## PROBLEM DESCRIPTION
Transcribe, word for word and without additions, each line below from the one containing "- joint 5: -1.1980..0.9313" through the one containing "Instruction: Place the", both ends included.

◆ ◆ ◆

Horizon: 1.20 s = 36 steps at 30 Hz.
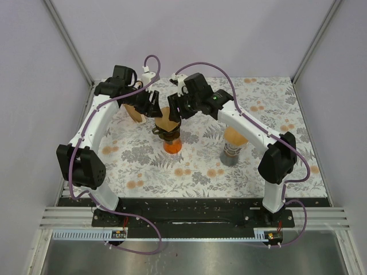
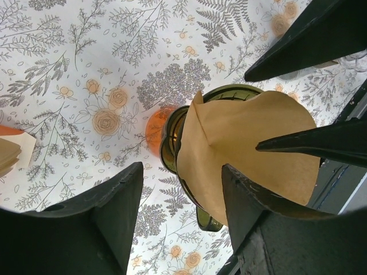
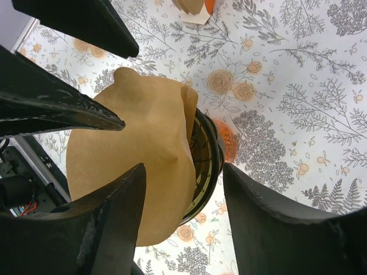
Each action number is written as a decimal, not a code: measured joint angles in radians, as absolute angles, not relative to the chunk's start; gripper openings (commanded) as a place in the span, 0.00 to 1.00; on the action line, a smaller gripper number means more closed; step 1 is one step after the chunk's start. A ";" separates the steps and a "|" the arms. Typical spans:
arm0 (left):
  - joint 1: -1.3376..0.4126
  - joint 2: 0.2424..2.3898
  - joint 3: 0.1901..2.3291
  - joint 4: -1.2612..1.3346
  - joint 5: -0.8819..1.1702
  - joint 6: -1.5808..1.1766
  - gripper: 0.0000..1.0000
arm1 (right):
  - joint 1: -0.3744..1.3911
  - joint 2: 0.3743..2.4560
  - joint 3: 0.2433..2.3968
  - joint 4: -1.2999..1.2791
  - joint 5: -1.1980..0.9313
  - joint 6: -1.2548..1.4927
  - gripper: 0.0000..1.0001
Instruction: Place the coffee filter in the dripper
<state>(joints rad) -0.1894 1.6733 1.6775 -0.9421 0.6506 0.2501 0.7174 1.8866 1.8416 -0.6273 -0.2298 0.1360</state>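
The dark olive-green dripper point(image 1: 170, 135) stands on an orange cup point(image 1: 172, 146) at mid table. A brown paper coffee filter point(image 1: 166, 120) sits in it, tilted and sticking well above the rim. My left gripper point(image 1: 150, 106) is open just left of the filter, and my right gripper point(image 1: 179, 106) is open just right of it. In the left wrist view the filter point(image 2: 252, 143) fills the dripper point(image 2: 170, 143) above my open gripper point(image 2: 182, 169). In the right wrist view the filter point(image 3: 137, 154) leans out of the dripper point(image 3: 210, 160), with my gripper point(image 3: 183, 167) open over it.
A stack of brown filters point(image 1: 135, 113) lies at the back left, behind my left gripper, and shows in the left wrist view point(image 2: 10, 153). A grey cup with a brown cone on it point(image 1: 231, 149) stands to the right. White walls close the table on three sides.
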 measured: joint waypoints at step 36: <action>-0.020 1.575 1.592 -0.932 0.672 0.075 0.64 | 0.869 2.087 2.130 -0.869 -0.182 -0.132 0.00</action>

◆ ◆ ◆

## COMPLETED EXERCISE
  - joint 5: -1.1980..0.9313
  - joint 6: -1.2548..1.4927
  - gripper: 0.0000..1.0001
Instruction: Place the coffee filter in the dripper

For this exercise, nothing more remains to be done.